# Practicing fish butchery



## longhorn (Oct 16, 2016)

I am not exactly sure if this topic fits on this board, so mods I apologize please move it if necessary.

I've been cooking professionally for a few years and have cooked and prepared raw fish thousands of times. Unfortunately the bulk of my fish experience was at a restaurant that had an in house butcher so I hardly ever broke them down. I just took a job where I will be butchering and cooking all the meat and the fish. So I picked up a deba[emoji48]

How can I go about getting some practice in before I start. We are already eating fish everyday at home but the selection is t great unless I want to shell out big bucks I do not have. Also we just moved so I do not currently have a restaurant I can ask to practice on their product in and the place is not yet open so that isn't an option either. 
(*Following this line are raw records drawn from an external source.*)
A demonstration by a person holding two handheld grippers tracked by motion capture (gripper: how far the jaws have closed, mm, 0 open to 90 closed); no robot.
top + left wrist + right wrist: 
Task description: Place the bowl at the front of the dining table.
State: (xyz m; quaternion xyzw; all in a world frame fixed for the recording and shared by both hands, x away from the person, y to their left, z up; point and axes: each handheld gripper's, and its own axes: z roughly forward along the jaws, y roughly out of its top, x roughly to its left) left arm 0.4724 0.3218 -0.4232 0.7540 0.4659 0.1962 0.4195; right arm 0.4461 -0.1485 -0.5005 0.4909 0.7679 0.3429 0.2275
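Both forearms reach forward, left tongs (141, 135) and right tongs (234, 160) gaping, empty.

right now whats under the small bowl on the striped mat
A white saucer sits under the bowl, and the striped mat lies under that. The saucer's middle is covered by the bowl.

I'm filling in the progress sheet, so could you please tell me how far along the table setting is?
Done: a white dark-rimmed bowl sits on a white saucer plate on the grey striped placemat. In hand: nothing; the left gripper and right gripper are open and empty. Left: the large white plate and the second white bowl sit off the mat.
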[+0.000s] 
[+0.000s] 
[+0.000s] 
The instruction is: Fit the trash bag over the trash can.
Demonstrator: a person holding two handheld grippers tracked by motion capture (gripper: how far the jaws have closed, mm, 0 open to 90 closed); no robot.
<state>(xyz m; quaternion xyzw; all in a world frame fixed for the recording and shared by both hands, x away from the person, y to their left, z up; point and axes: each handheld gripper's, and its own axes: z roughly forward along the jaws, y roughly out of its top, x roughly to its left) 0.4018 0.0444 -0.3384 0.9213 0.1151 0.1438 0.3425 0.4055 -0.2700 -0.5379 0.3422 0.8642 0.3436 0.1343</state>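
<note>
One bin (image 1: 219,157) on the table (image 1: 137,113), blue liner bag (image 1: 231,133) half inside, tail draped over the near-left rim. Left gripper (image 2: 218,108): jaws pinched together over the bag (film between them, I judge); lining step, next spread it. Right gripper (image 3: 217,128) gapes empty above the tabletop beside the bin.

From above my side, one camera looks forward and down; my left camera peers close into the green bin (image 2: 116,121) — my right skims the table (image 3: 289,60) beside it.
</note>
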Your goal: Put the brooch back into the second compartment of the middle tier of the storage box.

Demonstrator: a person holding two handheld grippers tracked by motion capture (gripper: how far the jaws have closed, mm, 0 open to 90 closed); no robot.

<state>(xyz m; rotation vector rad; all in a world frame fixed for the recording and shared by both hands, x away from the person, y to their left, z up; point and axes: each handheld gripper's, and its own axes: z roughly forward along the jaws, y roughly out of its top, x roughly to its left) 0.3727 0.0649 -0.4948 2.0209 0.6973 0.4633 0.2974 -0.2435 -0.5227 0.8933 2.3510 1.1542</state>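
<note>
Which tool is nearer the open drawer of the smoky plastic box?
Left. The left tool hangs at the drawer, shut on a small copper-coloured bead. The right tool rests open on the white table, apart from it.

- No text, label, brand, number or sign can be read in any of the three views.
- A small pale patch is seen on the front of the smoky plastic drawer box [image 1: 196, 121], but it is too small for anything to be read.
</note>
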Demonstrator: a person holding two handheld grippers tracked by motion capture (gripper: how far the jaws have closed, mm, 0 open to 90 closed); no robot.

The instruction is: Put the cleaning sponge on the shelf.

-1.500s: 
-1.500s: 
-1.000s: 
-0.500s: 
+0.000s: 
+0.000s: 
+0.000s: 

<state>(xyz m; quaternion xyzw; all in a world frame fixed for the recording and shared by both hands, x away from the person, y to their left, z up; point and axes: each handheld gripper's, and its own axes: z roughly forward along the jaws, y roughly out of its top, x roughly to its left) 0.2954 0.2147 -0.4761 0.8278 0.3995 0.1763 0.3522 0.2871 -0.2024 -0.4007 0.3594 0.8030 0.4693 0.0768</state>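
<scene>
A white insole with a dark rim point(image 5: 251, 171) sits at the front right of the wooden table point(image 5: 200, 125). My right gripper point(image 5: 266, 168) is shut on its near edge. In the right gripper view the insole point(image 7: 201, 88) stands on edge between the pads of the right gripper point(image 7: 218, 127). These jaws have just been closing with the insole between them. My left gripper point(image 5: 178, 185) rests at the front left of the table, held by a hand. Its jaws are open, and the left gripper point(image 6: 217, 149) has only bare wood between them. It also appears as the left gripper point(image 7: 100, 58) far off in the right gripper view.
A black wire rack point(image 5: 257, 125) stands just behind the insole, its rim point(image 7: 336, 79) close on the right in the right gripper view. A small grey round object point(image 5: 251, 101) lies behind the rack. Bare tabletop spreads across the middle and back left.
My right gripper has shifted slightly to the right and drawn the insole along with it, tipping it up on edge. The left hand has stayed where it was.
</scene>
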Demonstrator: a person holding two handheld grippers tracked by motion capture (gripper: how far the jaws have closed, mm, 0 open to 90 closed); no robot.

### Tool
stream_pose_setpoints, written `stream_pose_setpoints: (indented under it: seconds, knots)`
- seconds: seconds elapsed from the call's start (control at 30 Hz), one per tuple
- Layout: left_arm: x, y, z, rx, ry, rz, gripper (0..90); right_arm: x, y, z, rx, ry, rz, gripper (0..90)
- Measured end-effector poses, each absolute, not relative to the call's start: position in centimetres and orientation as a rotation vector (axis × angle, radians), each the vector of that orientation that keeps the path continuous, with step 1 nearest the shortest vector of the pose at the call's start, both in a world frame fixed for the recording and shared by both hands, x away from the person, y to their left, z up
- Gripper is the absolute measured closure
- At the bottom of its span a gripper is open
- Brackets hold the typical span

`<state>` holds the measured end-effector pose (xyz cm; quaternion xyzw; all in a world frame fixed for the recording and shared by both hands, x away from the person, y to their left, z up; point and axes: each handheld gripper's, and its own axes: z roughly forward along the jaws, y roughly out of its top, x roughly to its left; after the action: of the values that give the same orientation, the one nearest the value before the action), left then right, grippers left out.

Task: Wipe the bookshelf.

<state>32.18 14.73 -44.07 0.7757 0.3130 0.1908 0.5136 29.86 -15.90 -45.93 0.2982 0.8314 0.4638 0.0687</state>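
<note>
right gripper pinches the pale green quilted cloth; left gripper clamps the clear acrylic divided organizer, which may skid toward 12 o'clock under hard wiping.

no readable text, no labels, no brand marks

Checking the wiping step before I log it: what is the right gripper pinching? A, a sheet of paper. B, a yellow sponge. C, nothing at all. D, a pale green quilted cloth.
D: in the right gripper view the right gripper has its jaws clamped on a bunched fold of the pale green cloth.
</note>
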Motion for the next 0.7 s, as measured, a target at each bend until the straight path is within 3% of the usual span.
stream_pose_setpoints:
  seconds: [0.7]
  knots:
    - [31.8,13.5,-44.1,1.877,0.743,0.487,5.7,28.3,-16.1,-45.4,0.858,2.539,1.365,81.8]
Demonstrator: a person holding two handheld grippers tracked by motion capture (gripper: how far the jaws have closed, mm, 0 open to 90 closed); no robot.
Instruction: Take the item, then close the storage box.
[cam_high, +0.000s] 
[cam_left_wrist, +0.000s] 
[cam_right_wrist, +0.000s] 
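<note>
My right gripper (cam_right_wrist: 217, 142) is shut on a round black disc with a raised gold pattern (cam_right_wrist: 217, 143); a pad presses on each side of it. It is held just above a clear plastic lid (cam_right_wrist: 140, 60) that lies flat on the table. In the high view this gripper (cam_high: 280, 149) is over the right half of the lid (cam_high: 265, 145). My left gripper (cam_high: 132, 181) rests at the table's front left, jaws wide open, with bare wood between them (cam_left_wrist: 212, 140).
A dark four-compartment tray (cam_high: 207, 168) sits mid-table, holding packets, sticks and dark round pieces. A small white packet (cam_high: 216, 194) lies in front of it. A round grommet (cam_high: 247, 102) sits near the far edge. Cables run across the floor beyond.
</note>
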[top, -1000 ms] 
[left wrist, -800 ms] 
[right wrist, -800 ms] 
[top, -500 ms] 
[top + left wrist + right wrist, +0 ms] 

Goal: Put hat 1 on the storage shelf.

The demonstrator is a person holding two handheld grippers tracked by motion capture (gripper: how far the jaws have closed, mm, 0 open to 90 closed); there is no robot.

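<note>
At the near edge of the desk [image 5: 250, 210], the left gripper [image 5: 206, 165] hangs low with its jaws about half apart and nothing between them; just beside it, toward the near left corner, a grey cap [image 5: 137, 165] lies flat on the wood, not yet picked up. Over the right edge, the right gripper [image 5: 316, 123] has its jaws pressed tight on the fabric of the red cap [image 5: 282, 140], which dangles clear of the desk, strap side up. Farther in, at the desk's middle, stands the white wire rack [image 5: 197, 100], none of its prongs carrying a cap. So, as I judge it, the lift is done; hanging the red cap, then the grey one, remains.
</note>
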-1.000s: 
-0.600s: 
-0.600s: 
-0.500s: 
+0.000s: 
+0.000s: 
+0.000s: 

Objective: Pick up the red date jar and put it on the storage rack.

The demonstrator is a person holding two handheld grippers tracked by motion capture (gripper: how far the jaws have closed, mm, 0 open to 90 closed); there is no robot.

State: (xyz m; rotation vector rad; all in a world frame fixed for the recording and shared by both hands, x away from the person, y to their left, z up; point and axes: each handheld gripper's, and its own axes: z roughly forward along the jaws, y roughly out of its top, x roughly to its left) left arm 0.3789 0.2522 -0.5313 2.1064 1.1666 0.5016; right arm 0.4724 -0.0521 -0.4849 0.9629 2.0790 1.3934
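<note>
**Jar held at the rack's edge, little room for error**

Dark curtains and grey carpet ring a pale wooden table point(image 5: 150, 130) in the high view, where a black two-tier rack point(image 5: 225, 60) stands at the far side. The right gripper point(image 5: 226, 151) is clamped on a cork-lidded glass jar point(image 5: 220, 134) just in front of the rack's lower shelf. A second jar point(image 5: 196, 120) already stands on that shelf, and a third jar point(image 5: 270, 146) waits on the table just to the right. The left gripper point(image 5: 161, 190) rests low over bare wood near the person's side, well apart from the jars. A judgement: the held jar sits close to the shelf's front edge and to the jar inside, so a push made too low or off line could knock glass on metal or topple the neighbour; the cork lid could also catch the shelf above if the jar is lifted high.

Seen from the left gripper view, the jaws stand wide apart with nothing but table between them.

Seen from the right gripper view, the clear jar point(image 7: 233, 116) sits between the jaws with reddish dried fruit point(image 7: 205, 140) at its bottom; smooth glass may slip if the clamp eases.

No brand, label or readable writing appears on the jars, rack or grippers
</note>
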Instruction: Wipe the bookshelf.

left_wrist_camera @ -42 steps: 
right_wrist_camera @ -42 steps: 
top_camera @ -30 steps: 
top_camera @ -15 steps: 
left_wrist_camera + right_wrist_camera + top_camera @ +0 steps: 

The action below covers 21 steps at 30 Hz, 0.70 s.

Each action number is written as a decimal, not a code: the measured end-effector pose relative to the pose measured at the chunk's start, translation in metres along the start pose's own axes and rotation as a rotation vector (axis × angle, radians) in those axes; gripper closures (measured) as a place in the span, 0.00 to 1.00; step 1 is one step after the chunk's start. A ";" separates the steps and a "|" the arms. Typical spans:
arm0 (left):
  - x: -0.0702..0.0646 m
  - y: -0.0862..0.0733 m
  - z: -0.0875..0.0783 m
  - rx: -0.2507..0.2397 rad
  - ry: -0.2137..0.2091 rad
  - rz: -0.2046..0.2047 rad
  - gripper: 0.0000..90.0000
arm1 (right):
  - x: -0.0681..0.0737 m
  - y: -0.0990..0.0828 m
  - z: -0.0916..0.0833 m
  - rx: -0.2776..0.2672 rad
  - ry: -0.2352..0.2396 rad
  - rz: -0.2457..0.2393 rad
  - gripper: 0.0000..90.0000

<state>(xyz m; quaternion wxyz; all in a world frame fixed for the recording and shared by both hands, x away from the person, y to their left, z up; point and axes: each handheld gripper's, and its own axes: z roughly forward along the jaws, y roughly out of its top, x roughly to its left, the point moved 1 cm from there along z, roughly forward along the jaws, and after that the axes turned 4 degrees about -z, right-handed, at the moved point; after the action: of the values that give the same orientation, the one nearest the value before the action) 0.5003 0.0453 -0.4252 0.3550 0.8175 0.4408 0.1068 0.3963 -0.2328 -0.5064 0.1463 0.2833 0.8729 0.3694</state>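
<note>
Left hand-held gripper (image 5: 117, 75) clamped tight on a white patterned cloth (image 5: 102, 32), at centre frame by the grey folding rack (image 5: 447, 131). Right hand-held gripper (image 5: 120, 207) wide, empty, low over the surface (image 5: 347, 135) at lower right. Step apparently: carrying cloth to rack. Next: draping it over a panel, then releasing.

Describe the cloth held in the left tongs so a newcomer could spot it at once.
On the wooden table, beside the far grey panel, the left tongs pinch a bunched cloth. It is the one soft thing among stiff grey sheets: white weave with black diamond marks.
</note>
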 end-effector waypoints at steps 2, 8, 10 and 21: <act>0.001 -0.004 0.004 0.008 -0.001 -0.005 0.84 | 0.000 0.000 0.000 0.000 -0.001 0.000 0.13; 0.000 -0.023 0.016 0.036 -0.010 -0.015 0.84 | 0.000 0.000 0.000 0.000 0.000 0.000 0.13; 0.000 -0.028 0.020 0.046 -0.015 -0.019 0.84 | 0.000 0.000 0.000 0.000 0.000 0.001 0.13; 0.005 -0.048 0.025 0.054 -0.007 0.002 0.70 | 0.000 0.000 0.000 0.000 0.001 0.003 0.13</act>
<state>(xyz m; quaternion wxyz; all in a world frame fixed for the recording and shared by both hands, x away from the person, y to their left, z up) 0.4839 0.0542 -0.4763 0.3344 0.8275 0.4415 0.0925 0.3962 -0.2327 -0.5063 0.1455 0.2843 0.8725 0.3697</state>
Tl;dr got job where I have to butcher fish, I have limited experience. How do I practice cost effectively at home?


----------



## daveb (Oct 16, 2016)

Whole, sometimes live, Tilapia are available here at Asian Markets. Cheap. Snapper cost a little more but still inexpensive.

JKI has a couple vids out, and our own Theory does as well that illustrate 3 piece filets.


----------



## jmgray (Oct 17, 2016)

Go fishing


----------



## WildBoar (Oct 17, 2016)

When do you start the new job? if you have 1-2 weeks, maybe a KKF who works at a restaurant in the area will let you come over and watch, and possibly try some.


----------



## mhlee (Oct 17, 2016)

Get a fish butchery book (there are several Japanese ones that have photos and go through butchery step by step), get your knives nice and sharp, then buy the cheapest, freshest (still in rigor or firm), local fish (because they're usually the cheapest), and practice. And be prepared to eat a lot of fish, or give it away.


----------



## Von blewitt (Oct 17, 2016)

mhlee said:


> Get a fish butchery book (there are several Japanese ones that have photos and go through butchery step by step), get your knives nice and sharp, then buy the cheapest, freshest (still in rigor or firm), local fish (because they're usually the cheapest), and practice. And be prepared to eat a lot of fish, or give it away.


+1 
once you learn the basic anatomy of certain fish, it's just a matter of practice. I'd look for videos on YouTube of the main species you think you'll be dealing with.


----------



## copperJon (Oct 18, 2016)

jmgray said:


> Go fishing


No joke, some lakes(at least where I'm at) have very generous limits of trout, which equate to lots of sanmai (3 piece) oroshi practice. Bigger bones are a bit tougher to deal with, so if you're in need, the season is right for that too, if you're in the right place. The chum salmon season is in full swing and you can get practice with chum aka "keta" salmon for considerably cheaper than equivalently sized kings. Still sanmai, but on a bigger scale. For gomai (5 piece), find some cheap flounder/sole.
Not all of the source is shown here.